Des Blättchens 12. Jahrgang (XII), Berlin, 31. August 2009, Heft 18

Stalin, eine Erinnerung

Am 1. September 1939, vor siebzig Jahren, überfiel Nazideutschland Polen und entfesselte zielgerichtet in Europa den Zweiten Weltkrieg – der in Asien, geführt vom japanischen Aggressor, schon seit 1937 tobte. Zuvor waren Deutschland durch Italien erst Österreich und dann durch den Münchener Verrat Frankreichs und Großbritanniens der tschechische Teil der Tschechoslowakei kampflos ausgeliefert worden. Zeitgleich hatte in der Sowjetunion das KPdSU-Politbüro im Zuge einer in der Weltgeschichte selten gesehenen Terrorwelle 1937 die Rote Armee enthaupten – drei Marschälle, 13 Generäle und etwa. 5 000 Offiziere wurden ermordet – sowie die verhaßte Kommunistische Partei Polens, die sich nicht so sehr in der Tradition Lenins als vielmehr in der Rosa Luxemburgs verstand, auflösen lassen. Mehr als 3 000 polnische Kommunisten bezahlten ihre Emigration ins »Vaterland der Werktätigen« mit dem Leben.
Das schwierigste strategische Problem, vor dem bei der Entfesselung eines Krieges die deutsche Generalität stand, war die Vermeidung eines nicht gewinnbaren Zweifrontenkrieges und damit eine Wiederholung von 1914. Nachdem es Hitler nicht gelungen war, Polen gegen die Sowjetunion in eine Juniorkriegspartnerschaft hineinzuzwingen, bei der der Westen keine Hand gerührt hätte, hatte er bei Stalin ein Bündnis gegen Polen und damit die Paralysierung dessen Staates sondieren lassen. Stalin, durch den eigenen Terror militärisch schwer geschwächt, war in diese Falle getappt. In Berlin hörten die Sektkorken gar nicht mehr auf zu knallen.

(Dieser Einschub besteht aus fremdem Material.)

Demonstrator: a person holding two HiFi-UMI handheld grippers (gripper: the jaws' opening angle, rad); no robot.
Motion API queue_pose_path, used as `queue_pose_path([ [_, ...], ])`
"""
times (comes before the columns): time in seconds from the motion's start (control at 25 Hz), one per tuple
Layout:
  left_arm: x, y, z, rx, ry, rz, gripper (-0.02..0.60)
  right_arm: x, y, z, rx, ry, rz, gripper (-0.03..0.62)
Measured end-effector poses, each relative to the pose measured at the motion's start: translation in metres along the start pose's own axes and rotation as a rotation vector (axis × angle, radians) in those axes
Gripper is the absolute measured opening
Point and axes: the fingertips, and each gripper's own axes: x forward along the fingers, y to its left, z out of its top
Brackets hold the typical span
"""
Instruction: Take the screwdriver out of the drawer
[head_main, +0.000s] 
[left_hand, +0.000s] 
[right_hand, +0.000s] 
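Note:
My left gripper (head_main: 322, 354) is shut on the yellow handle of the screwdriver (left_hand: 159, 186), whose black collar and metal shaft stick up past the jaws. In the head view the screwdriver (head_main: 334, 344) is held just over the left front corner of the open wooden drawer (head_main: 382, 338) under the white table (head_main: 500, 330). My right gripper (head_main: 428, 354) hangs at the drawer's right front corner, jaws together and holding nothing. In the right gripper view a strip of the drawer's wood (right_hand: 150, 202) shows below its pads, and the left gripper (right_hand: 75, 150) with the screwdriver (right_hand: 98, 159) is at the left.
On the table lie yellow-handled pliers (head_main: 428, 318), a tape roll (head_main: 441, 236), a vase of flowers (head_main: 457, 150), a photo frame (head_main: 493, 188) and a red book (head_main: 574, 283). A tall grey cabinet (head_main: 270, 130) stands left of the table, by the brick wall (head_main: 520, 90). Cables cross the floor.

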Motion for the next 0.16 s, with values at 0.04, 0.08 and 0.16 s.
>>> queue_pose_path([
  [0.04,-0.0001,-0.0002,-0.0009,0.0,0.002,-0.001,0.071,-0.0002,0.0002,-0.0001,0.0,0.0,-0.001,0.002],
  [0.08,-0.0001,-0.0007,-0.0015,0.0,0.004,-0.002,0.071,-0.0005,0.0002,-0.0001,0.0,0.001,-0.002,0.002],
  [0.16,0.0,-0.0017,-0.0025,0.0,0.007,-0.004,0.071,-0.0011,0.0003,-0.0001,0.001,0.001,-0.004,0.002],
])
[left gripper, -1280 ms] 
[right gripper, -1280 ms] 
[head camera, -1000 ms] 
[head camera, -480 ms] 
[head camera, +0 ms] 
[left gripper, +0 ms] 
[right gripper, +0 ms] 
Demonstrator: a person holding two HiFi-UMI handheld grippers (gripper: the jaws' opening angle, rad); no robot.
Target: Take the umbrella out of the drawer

Quelle: Berliner Illustrierte Zeitung, Nr. 35 vom 31. August 1939. Wir bedanken uns bei unserem Autor Werner Abel, der die beiden Dokumente zur Verfügung stellte. Die Redaktion

Das Stalininterview erschien am 7. Dezember 1939 in der von der KPD in Stockholm produzierten Zeitschrift »Die Welt. Zeitschrift für Politik, Wirtschaft und Arbeiterbewegung«. Hier wird es erstmals wiederveröffentlicht.
Die Wege zu den deutschen Kommunisten in Westeuropa, vor allem in Frankreich, waren durch den Krieg weitgehend unterbrochen. Auch die nichtkommunistische Emigration war seit dem Hitler-Stalin-Pakt vom 23. August und dem Überfall der Sowjetunion auf das kämpfende Polen am 17. September 1939 als Zielgruppe der Zeitschrift ausgeschieden. Die kommunistische Linke hatte sich von Stalin ins Aus manövrieren lassen. Die »Welt« war nur noch als Verlautbarungsorgan der sowjetischen Führung an die deutsche Führung verwendbar und wurde, wie das Interview zeigt, auch so eingesetzt. Anders als in dem Interview behauptet, erschien dieser Text übrigens nicht in der Prawda – das russische Original wurde erstmals in den neunziger Jahren publiziert.
Hitler nutzte die Atempause, eroberte schrittweise fast ganz Europa, um sich dann, auf dieses Potential gestützt, mit einem Ausrottungsfeldzug auf die Sowjetunion zu stürzen. Die Zeche zahlten die Völker der Sowjetunion.